▸ **PROBLEM TO SOLVE**:
Go to the line with "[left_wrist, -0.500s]" in the entries below and write out every line from there through the line with "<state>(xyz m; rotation", exactly and without pictures.

Collection entries
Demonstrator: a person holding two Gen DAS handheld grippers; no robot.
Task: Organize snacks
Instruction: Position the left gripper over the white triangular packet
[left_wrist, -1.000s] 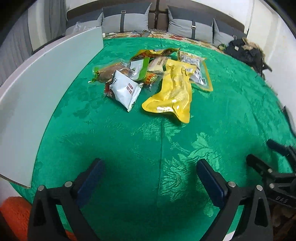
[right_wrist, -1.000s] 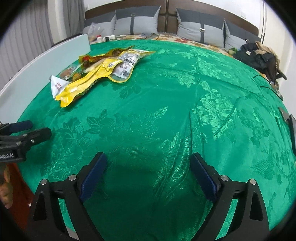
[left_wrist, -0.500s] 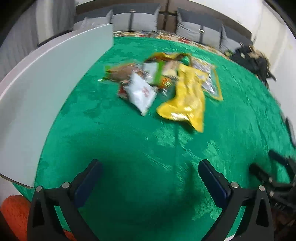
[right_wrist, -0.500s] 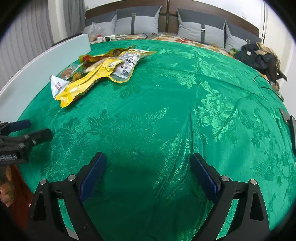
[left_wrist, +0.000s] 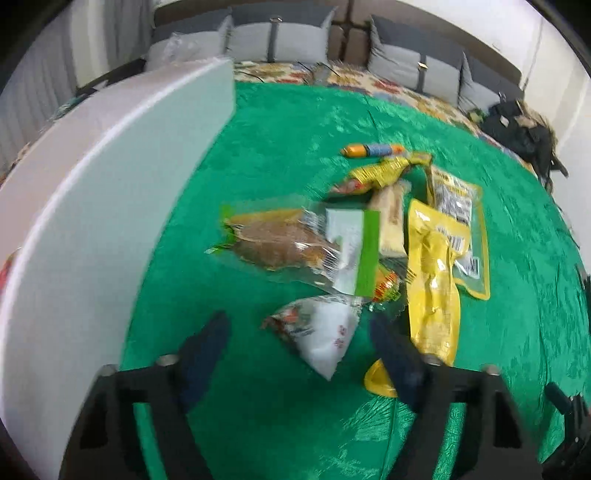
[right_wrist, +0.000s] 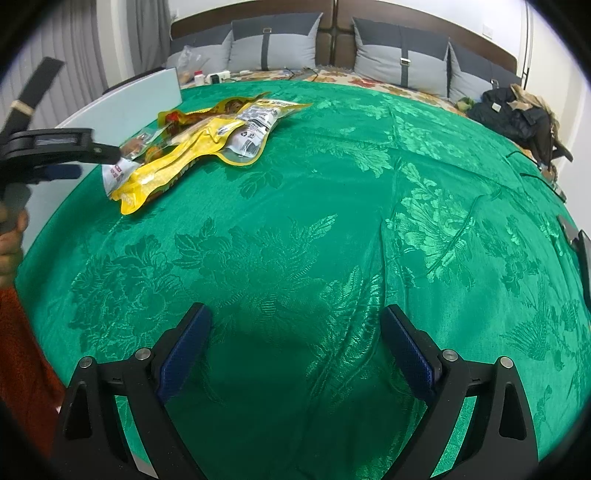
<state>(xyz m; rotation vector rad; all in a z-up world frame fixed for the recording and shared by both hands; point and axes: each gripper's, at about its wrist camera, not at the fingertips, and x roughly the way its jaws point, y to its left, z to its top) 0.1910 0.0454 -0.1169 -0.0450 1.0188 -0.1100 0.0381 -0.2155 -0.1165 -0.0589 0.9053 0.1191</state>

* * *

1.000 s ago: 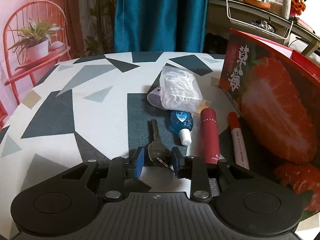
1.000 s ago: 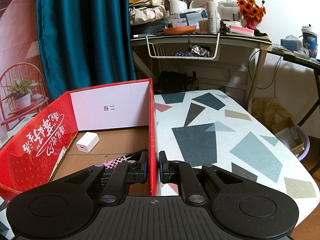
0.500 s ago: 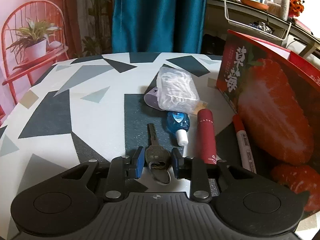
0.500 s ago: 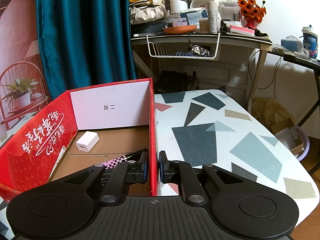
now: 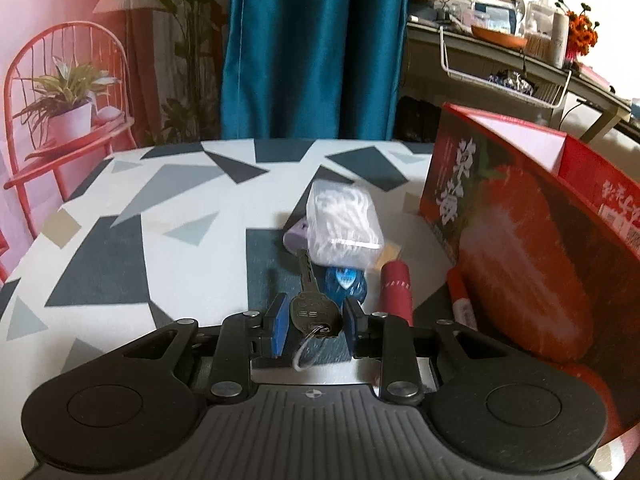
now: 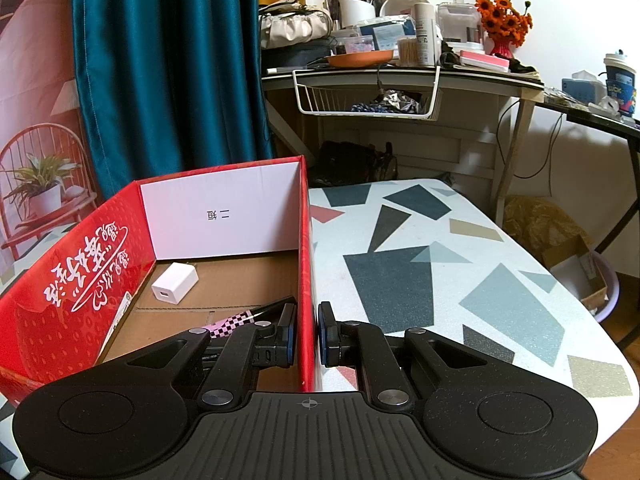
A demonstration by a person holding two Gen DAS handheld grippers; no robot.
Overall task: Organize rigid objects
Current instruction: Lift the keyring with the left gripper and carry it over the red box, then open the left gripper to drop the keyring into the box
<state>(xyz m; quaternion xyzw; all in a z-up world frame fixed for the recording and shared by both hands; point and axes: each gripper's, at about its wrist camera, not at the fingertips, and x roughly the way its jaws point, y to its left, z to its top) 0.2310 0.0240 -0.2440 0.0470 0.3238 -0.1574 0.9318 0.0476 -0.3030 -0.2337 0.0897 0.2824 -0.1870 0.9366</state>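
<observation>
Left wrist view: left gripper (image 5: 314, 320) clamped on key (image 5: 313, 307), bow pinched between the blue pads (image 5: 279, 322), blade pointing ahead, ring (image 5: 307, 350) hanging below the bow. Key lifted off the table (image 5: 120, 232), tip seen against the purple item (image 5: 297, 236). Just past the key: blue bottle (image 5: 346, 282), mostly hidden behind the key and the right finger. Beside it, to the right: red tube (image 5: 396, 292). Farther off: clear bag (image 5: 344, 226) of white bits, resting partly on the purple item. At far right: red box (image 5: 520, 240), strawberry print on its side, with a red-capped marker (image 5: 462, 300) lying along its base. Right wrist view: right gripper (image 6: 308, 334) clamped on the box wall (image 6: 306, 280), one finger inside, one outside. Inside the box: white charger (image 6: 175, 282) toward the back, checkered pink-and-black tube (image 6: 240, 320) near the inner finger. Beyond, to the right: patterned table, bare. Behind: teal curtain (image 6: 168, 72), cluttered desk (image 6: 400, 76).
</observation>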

▸ **RESPONSE AREA**:
[left_wrist, -0.500s] 
[right_wrist, -0.500s] 
[left_wrist, +0.000s] 
[right_wrist, +0.000s] 
<state>(xyz m; rotation vector rad; all in a z-up world frame fixed for the recording and shared by both hands; point and axes: each gripper's, at about its wrist camera, not at the fingertips, and x roughly the way its jaws point, y to its left, z to its top) 0.1910 0.0454 -0.1169 -0.0450 1.0188 -0.1100 0.0381 -0.2155 -0.1165 -0.0589 0.9053 0.1191</state>

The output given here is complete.